• **Work to complete**
Copy out each line from the material where the word "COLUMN" is found.

##### Exercise data #####

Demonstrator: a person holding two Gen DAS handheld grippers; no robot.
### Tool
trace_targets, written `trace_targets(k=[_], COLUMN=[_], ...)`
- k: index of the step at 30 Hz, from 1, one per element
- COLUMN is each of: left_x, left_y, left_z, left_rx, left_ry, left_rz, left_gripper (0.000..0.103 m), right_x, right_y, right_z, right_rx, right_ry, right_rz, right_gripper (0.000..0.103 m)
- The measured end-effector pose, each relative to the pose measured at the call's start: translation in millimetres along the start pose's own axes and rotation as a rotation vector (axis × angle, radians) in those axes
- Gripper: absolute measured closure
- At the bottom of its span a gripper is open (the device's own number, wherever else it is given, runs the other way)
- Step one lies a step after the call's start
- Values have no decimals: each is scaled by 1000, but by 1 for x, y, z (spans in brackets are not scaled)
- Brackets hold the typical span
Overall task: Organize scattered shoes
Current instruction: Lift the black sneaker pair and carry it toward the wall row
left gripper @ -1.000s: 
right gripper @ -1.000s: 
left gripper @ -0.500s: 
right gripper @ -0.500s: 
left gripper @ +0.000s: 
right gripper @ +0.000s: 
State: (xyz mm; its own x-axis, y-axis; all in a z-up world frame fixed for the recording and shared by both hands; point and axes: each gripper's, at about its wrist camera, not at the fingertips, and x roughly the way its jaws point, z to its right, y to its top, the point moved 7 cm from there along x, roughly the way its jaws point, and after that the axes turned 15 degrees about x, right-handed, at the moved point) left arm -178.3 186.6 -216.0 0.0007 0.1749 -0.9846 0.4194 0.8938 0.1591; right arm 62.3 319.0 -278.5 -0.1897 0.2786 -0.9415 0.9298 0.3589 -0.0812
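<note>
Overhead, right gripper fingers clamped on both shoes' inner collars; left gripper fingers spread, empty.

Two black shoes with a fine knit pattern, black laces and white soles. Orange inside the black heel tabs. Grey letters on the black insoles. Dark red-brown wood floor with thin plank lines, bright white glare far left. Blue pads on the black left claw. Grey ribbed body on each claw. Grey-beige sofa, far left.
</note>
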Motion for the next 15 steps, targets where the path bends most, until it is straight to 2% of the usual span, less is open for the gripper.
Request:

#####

• **Answer space**
trace_targets, written `trace_targets(k=[_], COLUMN=[_], ...)`
- COLUMN is each of: left_x, left_y, left_z, left_rx, left_ry, left_rz, left_gripper (0.000..0.103 m), right_x, right_y, right_z, right_rx, right_ry, right_rz, right_gripper (0.000..0.103 m)

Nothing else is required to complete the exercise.